> WHAT IS NEEDED
Copy out all of the data below with no alterations.
┌─ EXERCISE DATA
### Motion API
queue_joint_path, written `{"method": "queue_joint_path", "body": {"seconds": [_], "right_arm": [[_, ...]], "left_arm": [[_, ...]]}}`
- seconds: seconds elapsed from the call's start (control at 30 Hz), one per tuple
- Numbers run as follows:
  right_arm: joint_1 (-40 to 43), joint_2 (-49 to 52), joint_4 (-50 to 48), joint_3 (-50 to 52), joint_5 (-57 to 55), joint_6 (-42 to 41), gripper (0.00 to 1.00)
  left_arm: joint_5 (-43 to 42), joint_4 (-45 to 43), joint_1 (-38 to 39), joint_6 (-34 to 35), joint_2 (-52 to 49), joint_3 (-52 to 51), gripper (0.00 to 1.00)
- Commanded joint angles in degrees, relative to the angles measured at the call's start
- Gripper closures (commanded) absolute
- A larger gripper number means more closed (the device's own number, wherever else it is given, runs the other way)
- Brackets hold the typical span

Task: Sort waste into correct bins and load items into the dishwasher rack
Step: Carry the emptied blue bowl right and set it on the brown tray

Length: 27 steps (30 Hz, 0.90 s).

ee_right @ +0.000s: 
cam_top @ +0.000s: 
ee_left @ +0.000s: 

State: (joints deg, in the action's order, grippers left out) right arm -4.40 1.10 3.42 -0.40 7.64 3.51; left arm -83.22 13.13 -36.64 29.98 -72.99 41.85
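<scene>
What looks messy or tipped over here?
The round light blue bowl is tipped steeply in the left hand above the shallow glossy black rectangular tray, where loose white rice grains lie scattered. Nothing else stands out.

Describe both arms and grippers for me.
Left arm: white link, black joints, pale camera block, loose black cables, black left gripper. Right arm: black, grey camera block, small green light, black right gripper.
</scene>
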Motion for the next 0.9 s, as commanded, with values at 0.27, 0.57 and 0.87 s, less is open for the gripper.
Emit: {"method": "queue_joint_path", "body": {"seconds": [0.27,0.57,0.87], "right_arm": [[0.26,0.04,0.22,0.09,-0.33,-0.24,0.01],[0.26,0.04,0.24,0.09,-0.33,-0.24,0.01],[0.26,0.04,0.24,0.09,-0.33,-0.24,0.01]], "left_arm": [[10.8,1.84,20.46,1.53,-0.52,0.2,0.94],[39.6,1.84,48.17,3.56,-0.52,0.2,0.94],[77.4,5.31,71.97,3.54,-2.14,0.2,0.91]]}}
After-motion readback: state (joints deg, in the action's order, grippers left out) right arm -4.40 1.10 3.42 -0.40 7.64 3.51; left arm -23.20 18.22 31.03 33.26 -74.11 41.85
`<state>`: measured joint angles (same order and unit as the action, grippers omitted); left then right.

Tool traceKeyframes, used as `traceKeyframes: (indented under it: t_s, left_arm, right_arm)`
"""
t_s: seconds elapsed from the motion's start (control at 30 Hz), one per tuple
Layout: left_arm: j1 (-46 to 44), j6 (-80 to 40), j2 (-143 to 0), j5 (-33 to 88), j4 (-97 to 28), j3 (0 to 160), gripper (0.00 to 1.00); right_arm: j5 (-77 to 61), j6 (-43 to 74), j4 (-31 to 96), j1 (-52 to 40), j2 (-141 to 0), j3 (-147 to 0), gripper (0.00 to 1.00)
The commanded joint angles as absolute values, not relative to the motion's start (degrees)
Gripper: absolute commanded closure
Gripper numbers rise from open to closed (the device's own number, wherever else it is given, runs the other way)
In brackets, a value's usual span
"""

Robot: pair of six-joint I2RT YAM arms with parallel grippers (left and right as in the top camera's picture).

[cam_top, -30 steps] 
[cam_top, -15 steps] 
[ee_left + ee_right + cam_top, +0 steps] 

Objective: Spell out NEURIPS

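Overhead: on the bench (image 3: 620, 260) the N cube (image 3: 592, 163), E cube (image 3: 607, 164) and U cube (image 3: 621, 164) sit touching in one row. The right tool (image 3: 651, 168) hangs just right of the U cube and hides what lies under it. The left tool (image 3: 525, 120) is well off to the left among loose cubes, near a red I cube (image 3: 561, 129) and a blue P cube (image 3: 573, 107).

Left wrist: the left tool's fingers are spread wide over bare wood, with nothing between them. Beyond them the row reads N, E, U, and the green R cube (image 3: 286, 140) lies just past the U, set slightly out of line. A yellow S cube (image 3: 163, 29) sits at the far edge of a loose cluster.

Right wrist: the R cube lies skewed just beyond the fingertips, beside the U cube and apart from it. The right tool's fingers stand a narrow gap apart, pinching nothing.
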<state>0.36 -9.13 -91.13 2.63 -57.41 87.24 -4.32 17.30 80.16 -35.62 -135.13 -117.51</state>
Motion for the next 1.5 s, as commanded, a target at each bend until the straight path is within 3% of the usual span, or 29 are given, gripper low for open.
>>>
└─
> TASK OUTPUT
### Motion API
queue_joint_path, written `{"method": "queue_joint_path", "body": {"seconds": [_], "right_arm": [[_, ...]], "left_arm": [[_, ...]]}}`
- seconds: seconds elapsed from the call's start (control at 30 Hz), one per tuple
- Numbers run as follows:
  right_arm: joint_1 (-40 to 43), joint_2 (-49 to 52), joint_4 (-50 to 48), joint_3 (-50 to 52), joint_5 (-57 to 55), joint_6 (-42 to 41), gripper (0.00 to 1.00)
  left_arm: joint_5 (-43 to 42), joint_4 (-45 to 43), joint_1 (-38 to 39), joint_6 (-34 to 35), joint_2 (-52 to 49), joint_3 (-52 to 51), gripper (0.00 to 1.00)
- Commanded joint angles in degrees, relative to the angles measured at the call's start
- Gripper closures (commanded) absolute
- A larger gripper number means more closed (the device's own number, wherever else it is given, runs the other way)
- Brackets hold the typical span

Task: Sort waste into correct bins and load items into the dishwasher rack
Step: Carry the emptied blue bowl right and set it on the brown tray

Length: 27 steps (30 Hz, 0.90 s).

ee_right @ +0.000s: 
cam_top @ +0.000s: 
ee_left @ +0.000s: 

State: (joints deg, in the action's order, grippers left out) right arm -4.40 1.10 3.42 -0.40 7.64 3.51; left arm -83.22 13.13 -36.64 29.98 -72.99 41.85
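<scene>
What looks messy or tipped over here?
The round light blue bowl is tipped steeply in the left hand above the shallow glossy black rectangular tray, where loose white rice grains lie scattered. Nothing else stands out.

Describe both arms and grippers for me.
Left arm: white link, black joints, pale camera block, loose black cables, black left gripper. Right arm: black, grey camera block, small green light, black right gripper.
</scene>
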Motion for the next 0.9 s, as commanded, with values at 0.27, 0.57 and 0.87 s, less is open for the gripper.
Emit: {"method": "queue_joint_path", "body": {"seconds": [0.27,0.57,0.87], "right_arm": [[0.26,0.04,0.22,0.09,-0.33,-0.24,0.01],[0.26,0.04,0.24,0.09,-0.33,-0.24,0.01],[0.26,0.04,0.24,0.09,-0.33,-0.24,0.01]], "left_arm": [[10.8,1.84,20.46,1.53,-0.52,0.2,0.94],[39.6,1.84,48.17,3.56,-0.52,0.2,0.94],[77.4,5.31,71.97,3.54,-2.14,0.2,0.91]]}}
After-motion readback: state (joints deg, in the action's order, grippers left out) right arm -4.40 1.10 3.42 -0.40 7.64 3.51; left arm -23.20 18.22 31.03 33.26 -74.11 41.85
`<state>`: measured joint angles (same order and unit as the action, grippers omitted); left then right.

Tool traceKeyframes, used as `traceKeyframes: (indented under it: t_s, left_arm, right_arm)`
"""
t_s: seconds elapsed from the motion's start (control at 30 Hz), one per tuple
Layout: left_arm: j1 (-46 to 44), j6 (-80 to 40), j2 (-143 to 0), j5 (-33 to 88), j4 (-97 to 28), j3 (0 to 160), gripper (0.00 to 1.00); right_arm: j5 (-77 to 61), j6 (-43 to 74), j4 (-31 to 96), j1 (-52 to 40), j2 (-141 to 0), j3 (-147 to 0), gripper (0.00 to 1.00)
The commanded joint angles as absolute values, not relative to the motion's start (degrees)
Gripper: absolute commanded closure
Gripper numbers rise from open to closed (the device's own number, wherever else it is given, runs the other way)
In brackets, a value's usual span
"""

Robot: pair of six-joint I2RT YAM arms with parallel grippers (left and right as in the top camera's picture).

[cam_top, -30 steps] 
[cam_top, -15 steps] 
[ee_left + ee_right + cam_top, +0 steps] 

Objective: Spell out NEURIPS

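Overhead: on the bench (image 3: 620, 260) the N cube (image 3: 592, 163), E cube (image 3: 607, 164) and U cube (image 3: 621, 164) sit touching in one row. The right tool (image 3: 651, 168) hangs just right of the U cube and hides what lies under it. The left tool (image 3: 525, 120) is well off to the left among loose cubes, near a red I cube (image 3: 561, 129) and a blue P cube (image 3: 573, 107).

Left wrist: the left tool's fingers are spread wide over bare wood, with nothing between them. Beyond them the row reads N, E, U, and the green R cube (image 3: 286, 140) lies just past the U, set slightly out of line. A yellow S cube (image 3: 163, 29) sits at the far edge of a loose cluster.

Right wrist: the R cube lies skewed just beyond the fingertips, beside the U cube and apart from it. The right tool's fingers stand a narrow gap apart, pinching nothing.
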<state>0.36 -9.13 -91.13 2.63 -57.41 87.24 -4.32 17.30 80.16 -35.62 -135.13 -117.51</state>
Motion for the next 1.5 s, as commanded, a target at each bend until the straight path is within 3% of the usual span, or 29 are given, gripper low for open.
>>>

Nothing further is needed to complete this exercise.